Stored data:
--*--
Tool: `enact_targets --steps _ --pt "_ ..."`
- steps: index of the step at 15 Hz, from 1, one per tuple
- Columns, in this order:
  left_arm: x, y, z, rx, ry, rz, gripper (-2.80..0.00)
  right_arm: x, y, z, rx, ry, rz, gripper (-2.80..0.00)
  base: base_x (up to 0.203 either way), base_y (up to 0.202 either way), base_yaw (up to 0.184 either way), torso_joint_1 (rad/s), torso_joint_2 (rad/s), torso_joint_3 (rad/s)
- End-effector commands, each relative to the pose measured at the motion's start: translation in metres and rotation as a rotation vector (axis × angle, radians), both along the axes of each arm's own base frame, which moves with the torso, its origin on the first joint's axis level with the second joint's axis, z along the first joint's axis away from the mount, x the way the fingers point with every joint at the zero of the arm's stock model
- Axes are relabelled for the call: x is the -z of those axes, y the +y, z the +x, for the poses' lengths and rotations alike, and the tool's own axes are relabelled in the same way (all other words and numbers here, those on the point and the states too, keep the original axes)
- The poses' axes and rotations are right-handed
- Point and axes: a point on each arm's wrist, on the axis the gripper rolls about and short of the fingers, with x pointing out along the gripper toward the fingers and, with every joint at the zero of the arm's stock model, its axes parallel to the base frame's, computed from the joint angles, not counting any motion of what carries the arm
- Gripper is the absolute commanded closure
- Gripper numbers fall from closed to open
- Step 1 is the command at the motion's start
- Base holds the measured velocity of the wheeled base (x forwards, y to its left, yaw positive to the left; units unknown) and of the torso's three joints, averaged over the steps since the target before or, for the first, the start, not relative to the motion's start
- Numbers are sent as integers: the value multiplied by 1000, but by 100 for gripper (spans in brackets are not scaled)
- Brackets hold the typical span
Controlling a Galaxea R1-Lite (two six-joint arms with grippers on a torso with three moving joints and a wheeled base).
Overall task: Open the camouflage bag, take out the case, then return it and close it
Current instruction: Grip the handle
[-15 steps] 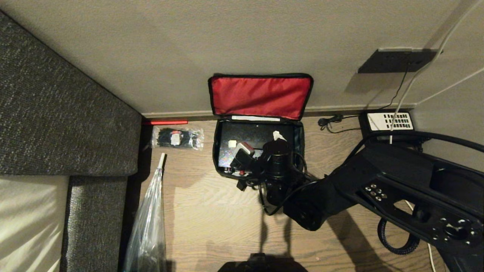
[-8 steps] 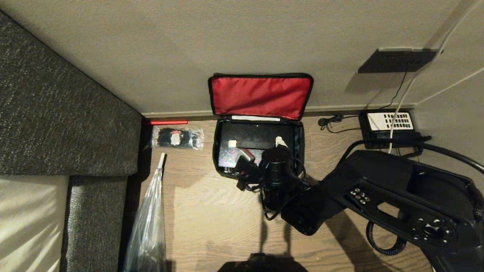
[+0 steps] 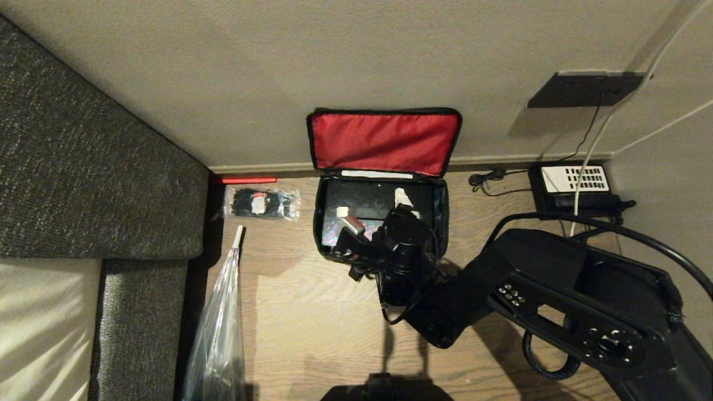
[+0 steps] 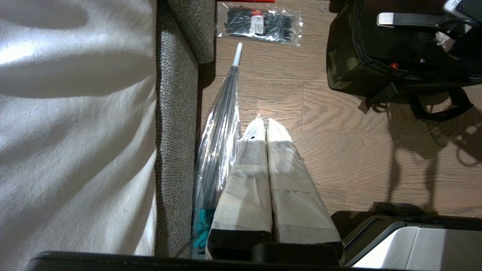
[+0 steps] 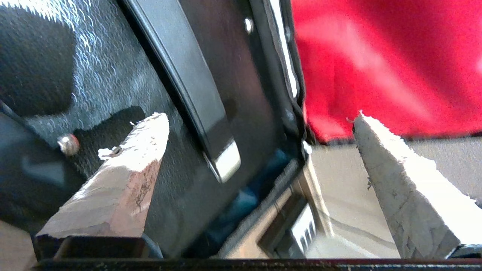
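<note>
The camouflage bag [image 3: 317,223] lies open on the floor against the wall, its red-lined lid [image 3: 383,142] propped upright. The black case [image 3: 362,197] sits inside it, with a shiny sticker [image 5: 94,56] and a handle [image 5: 196,94] on its face. My right gripper [image 3: 376,210] hangs open just above the case. In the right wrist view one fingertip [image 5: 150,128] is over the case face, and the other [image 5: 367,130] shows against the red lining. Nothing is held between them. My left gripper [image 4: 263,124] is shut and parked low over the floor, away from the bag [image 4: 346,64].
A clear packet of black ties [image 3: 260,203] lies left of the bag. A wrapped umbrella [image 3: 220,334] lies beside the grey sofa [image 3: 83,167]. A black telephone [image 3: 574,181] with cords sits at the wall on the right, below a wall plate [image 3: 585,89].
My right wrist has rolled and its open fingers have swung a little toward the wall over the case. The arm's elbow has shifted left and lower. The bag and case have not moved.
</note>
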Motion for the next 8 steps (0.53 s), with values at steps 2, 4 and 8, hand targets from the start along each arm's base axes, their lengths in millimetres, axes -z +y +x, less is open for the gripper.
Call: enact_targets --steps 2,4,8 --pt "1 0 0 -1 3 -1 0 0 -2 2 -51 -30 -60 -280 0 0 0 0 0 0" --pt "1 0 0 -1 1 -1 0 4 -5 8 -54 -42 -99 -280 0 0 0 0 0 0" --pt "1 0 0 -1 1 -1 0 16 -18 17 -115 -39 -193 -280 0 0 0 0 0 0"
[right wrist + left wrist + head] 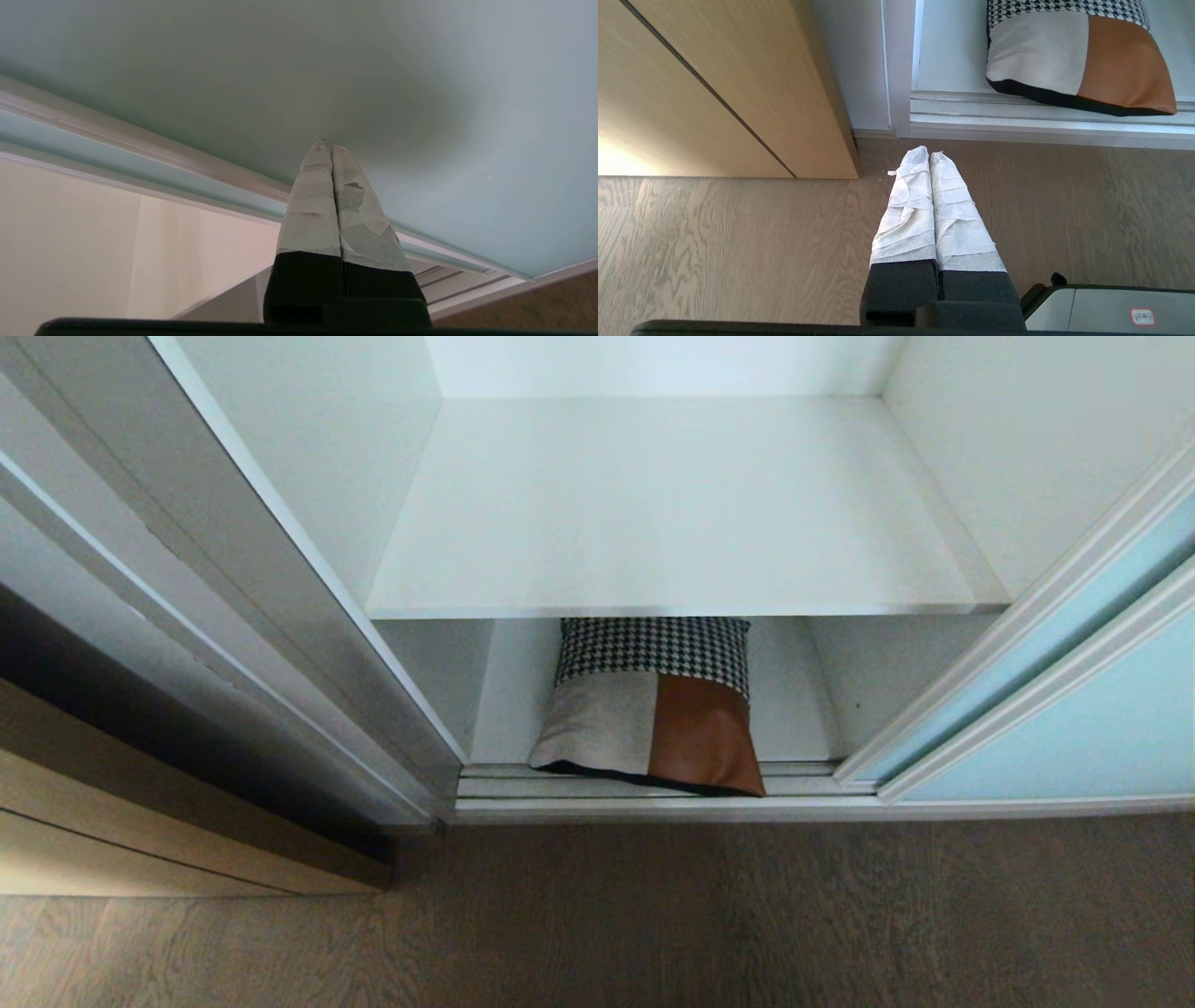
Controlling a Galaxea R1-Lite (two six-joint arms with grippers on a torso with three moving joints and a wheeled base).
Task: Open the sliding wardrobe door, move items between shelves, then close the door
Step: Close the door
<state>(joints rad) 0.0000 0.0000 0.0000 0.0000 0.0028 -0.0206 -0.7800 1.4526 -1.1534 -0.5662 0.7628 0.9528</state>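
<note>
Nearest in the head view lies the grey-brown wood floor [653, 915], with neither arm in that view. The left wrist view shows the left pincer [929, 156] hanging above this floor, its two tape-wrapped fingers pressed together and holding nothing; it points toward the corner where a light wooden panel [738, 88] meets the wardrobe's sill track [644, 784].

On the wardrobe's bottom level, just behind that track, lies a cushion [653, 709] in houndstooth, pale grey and rust-brown patches, with a black edge overlapping the track. Its rear part is hidden under the shelf [672, 513] above, a plain white board spanning the compartment. How deep the bottom level runs cannot be made out.

To the right, the sliding wardrobe door [1074, 728] stands pushed aside, leaving the compartment open; its pale aqua panels are cut off by the picture's edge. The right pincer [329, 149] is closed and empty, its tips at or just short of the frosted aqua glass [420, 93]; whether they touch cannot be told. Beyond the door's frame [140, 140], only a pale interior wall [70, 233] shows.
</note>
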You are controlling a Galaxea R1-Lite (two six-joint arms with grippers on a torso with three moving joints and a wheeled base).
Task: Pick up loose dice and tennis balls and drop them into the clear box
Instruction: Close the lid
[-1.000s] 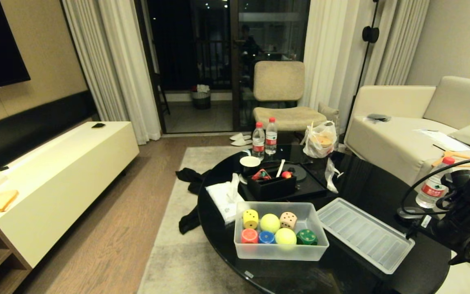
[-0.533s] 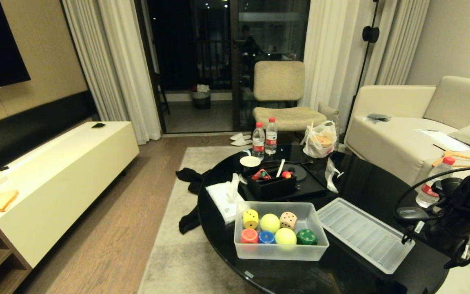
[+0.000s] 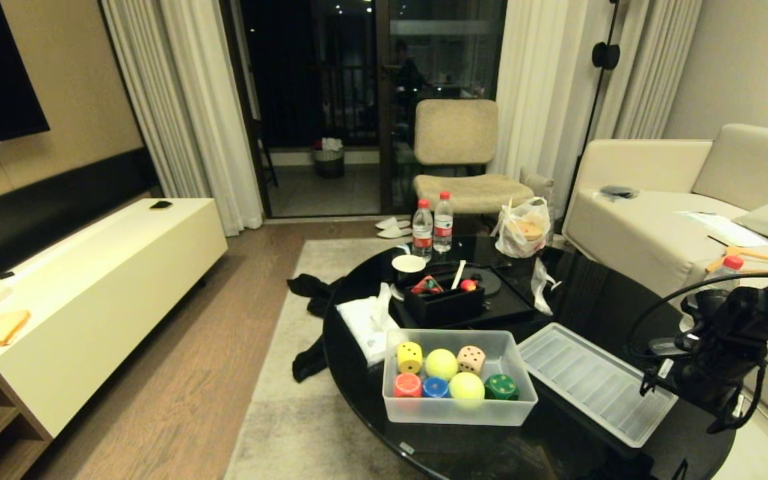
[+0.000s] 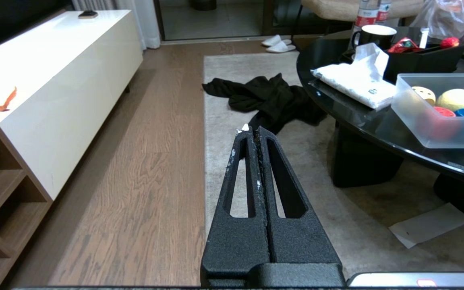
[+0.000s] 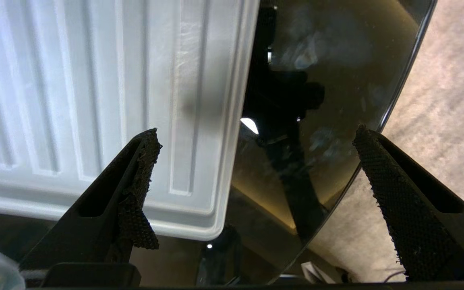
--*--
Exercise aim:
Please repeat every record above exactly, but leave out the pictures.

Response for this exercise:
Tool: `enact_targets --steps _ --pt "_ ..."`
- steps: index of the step at 15 Hz, from 1, one per tuple
- Columns, in this order:
  left_arm: x, y, z, rx, ry, rz, gripper (-2.80..0.00)
  right_arm: x, y, z, rx, ry, rz, gripper (-2.80..0.00)
  base: base_x (up to 0.203 either way), base_y (up to 0.202 either way), base_yaw (up to 0.184 either way), torso_joint_1 (rad/s), torso_joint_2 (rad/s), torso_joint_3 (rad/s)
- End-effector commands, each relative to the pose measured at the motion's start: translation in metres and rotation as a rotation vector (axis × angle, radians), both along the axes of each arm's own base frame, which moves with the torso, its origin on the first joint's axis level with the second joint's axis, z along the first joint's axis away from the mount, x the way the fingers point with every joint at the zero of the arm's stock model
- Axes are relabelled for the call: x is the -z of those axes, y the +y, z the +x, for the poses' lengths and rotations alike, and the tool's own axes are relabelled in the same way (all other words and numbers here, those on the point and the states too, keep the original axes)
- The poses' axes and rotations are right-handed
- Point and axes: a point on each arm's wrist, on the axis the gripper rolls about and short of the fingers, with x pointing out along the gripper toward the fingers and, with every joint at the zero of the arm's stock model, its axes parallel to the base frame's, computed from the joint angles, not counting any motion of what carries the arm
- Gripper is the absolute commanded closure
- Gripper numbers fall from closed to open
- Step 1 is the command at the motion's start
- Base holds the measured velocity of the wheeled base (x forwards, y to its left, yaw positive to the left; units unknown) and of the torso's three joints, averaged over the steps since the target before or, for the first, the start, not relative to the motion's start
- Numbers are sent as integers: the value multiplied by 1000, but by 100 for gripper (spans in brackets are not scaled)
- Brackets hold the typical span
Controlling a Galaxea R1-Lite (two six-joint arms with grippers on a torso with three moving joints and a wheeled base).
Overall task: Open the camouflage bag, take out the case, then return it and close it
Current instruction: Grip the handle
[-15 steps] 
[-8 steps] 
[+0 steps] 
[+0 steps] 
[+0 steps] 
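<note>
The camouflage bag [image 3: 317,223] lies open on the floor against the wall, its red-lined lid [image 3: 383,142] propped upright. The black case [image 3: 362,197] sits inside it, with a shiny sticker [image 5: 94,56] and a handle [image 5: 196,94] on its face. My right gripper [image 3: 376,210] hangs open just above the case. In the right wrist view one fingertip [image 5: 150,128] is over the case face, and the other [image 5: 367,130] shows against the red lining. Nothing is held between them. My left gripper [image 4: 263,124] is shut and parked low over the floor, away from the bag [image 4: 346,64].
A clear packet of black ties [image 3: 260,203] lies left of the bag. A wrapped umbrella [image 3: 220,334] lies beside the grey sofa [image 3: 83,167]. A black telephone [image 3: 574,181] with cords sits at the wall on the right, below a wall plate [image 3: 585,89].
My right wrist has rolled and its open fingers have swung a little toward the wall over the case. The arm's elbow has shifted left and lower. The bag and case have not moved.
</note>
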Motion for the next 8 steps (0.53 s), with values at steps 2, 4 and 8, hand targets from the start along each arm's base axes, their lengths in millimetres, axes -z +y +x, less is open for the gripper.
Call: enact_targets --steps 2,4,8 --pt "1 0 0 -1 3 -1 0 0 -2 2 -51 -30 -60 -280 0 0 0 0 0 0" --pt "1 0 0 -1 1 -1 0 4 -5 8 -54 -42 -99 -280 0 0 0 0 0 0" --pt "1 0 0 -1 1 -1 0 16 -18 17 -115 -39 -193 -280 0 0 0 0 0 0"
[right wrist + left wrist + head] 
Controlling a Galaxea R1-Lite (two six-joint arms with grippers on a torso with three moving joints and a wheeled base).
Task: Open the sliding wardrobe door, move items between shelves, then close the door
Step: Close the door
<state>(joints rad) 0.0000 0.0000 0.0000 0.0000 0.0028 -0.0206 -0.7800 1.4526 -1.1534 -0.5662 0.7628 0.9528</state>
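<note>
Nearest in the head view lies the grey-brown wood floor [653, 915], with neither arm in that view. The left wrist view shows the left pincer [929, 156] hanging above this floor, its two tape-wrapped fingers pressed together and holding nothing; it points toward the corner where a light wooden panel [738, 88] meets the wardrobe's sill track [644, 784].

On the wardrobe's bottom level, just behind that track, lies a cushion [653, 709] in houndstooth, pale grey and rust-brown patches, with a black edge overlapping the track. Its rear part is hidden under the shelf [672, 513] above, a plain white board spanning the compartment. How deep the bottom level runs cannot be made out.

To the right, the sliding wardrobe door [1074, 728] stands pushed aside, leaving the compartment open; its pale aqua panels are cut off by the picture's edge. The right pincer [329, 149] is closed and empty, its tips at or just short of the frosted aqua glass [420, 93]; whether they touch cannot be told. Beyond the door's frame [140, 140], only a pale interior wall [70, 233] shows.
</note>
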You are controlling a Galaxea R1-Lite (two six-joint arms with grippers on a torso with three moving joints and a wheeled base).
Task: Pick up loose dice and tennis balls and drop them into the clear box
Instruction: Close the lid
[-1.000s] 
[-0.533s] 
[+0.000s] 
[+0.000s] 
[+0.000s] 

The output given here is complete.